'Ugly American' Is Back: US Slaps Own Friends To Spite Cuba and Iran
| WASHINGTON
Two new US embargoes on "outlaw" nations - one against Cuba and a proposed one against Iran and Libya - are annoying US allies, setting off fireworks on the eve of a Group of Seven summit in France, and raising the image of "the ugly American" in capitals from Ottawa to Brussels.
If the United States persists, high-level diplomats say, a coalition of US allies will try to put sanctions on the US through the newly formed World Trade Organization in Geneva.
Despite what is shaping into an international row, the White House strongly defends the measures - which penalize corporations in Mexico, Canada, and Europe - as a necessary means in the battle against terrorism.
In the US, the measures have attracted little fanfare. The Helms-Burton Act, signed by President Clinton March 15, penalizes overseas corporations and their executives if they "traffic" in American property seized by the Castro regime in 1959.
Last week brought even tougher legislation, first proposed by Sen. Alfonse D'Amato (R) of New York, to penalize foreign companies with more than $40 million invested in Iran and Libya. It breezed through the House 415 to 0. The sanctions would affect a number of European firms.
Mr. Clinton, who had favored an opening to Cuba, reversed course after two small private American aircraft were downed off the Cuban coast, killing four Cuban-Americans. The White House favors the pending Iran-Libya legislation as a way to get its allies to act, rather than just sound tough, against nations that plot violence abroad.
America's allies aren't buying it. They view the bills as US election-year politics. They exhibit an unusual degree of both passion and unity in opposing what they say are arbitrary and unfair steps.
European Union president Jaques Santer says the Helms-Burton Act "threatened" transatlantic relations. The Canadian government has proposed retaliatory legislation. Italy's prime minister and Britain's foreign secretary raised the subject pointedly in recent visits here.
Moreover, Clinton can expect a "barrage" of protests at the June 27 summit of the Group of Seven industrial powers in Lyon, with the US sanctions being the unofficial top priority.
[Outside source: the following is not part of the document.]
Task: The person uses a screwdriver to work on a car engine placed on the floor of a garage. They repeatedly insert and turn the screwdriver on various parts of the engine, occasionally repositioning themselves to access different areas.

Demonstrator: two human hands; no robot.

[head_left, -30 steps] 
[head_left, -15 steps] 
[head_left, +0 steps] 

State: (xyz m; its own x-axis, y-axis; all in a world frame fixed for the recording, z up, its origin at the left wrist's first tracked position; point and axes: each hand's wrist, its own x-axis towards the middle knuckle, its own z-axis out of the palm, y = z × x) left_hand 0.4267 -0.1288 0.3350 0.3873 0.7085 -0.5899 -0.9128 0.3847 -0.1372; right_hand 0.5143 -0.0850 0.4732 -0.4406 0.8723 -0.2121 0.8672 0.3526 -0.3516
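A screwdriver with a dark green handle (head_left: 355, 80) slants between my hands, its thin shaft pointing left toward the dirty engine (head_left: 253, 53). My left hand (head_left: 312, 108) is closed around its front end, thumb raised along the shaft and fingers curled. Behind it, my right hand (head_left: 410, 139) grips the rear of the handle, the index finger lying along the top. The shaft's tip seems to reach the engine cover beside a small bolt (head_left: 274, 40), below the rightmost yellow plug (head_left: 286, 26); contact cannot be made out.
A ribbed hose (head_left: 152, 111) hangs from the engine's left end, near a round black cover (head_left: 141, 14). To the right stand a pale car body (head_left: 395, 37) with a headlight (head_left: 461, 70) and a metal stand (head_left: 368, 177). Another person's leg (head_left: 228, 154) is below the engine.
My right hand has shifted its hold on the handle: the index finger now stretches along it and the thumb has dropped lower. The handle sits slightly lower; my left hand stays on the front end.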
Helms-Burton goes into effect on Aug. 1, although Clinton may exercise an executive option by July 17 to narrow its scope. Under the law, offending overseas companies can be sued in US courts; the executives and major shareholders of the companies and their children can be denied entry visas to the US.
Friendly-nation diplomats say the issue is not so much the loss of funds, which in the case of Cuba is not great, but the highhanded way the US has set what could be a dangerous precedent of dictating rules of commerce.
"It is a blatant example of the US Congress trying to run the world," says one European official. "Imagine how you would react if you were told the CEO and major shareholders of IBM and General Electric were banned from traveling to Berlin?"
State Department spokesman Nicholas Burns responds that US partners "must understand that all of us must sacrifice and must cooperate ... to put pressure on [outlaw] countries."
US assets in Cuba in 1960 were estimated at $1.3 billion; their worth today is $6 billion, say US officials, which includes interest. Some 5,911 American claims are pending.
Privately, many US diplomats disparage the measures. They feel the approach could backfire - resulting in sour relations and a possible decline of overseas investment in the US. At a June 20 Monitor breakfast, Sen. Richard Lugar (R) of Indiana, a leading US internationalist, said "Helms-Burton ... will lead to retaliation among countries we count as friends. The thought of all those lawsuits coming through our courts ... it simply will not work."
British Foreign Secretary Malcolm Rifkin notes that the US opposed the Arab boycott on Israel. Yet it now supports secondary boycotts on Cuba. "The cases," he says, "are precisely comparable."
Thickening the plot considerably, Canada recently proposed laws to fine Canadian companies that comply with Helms-Burton.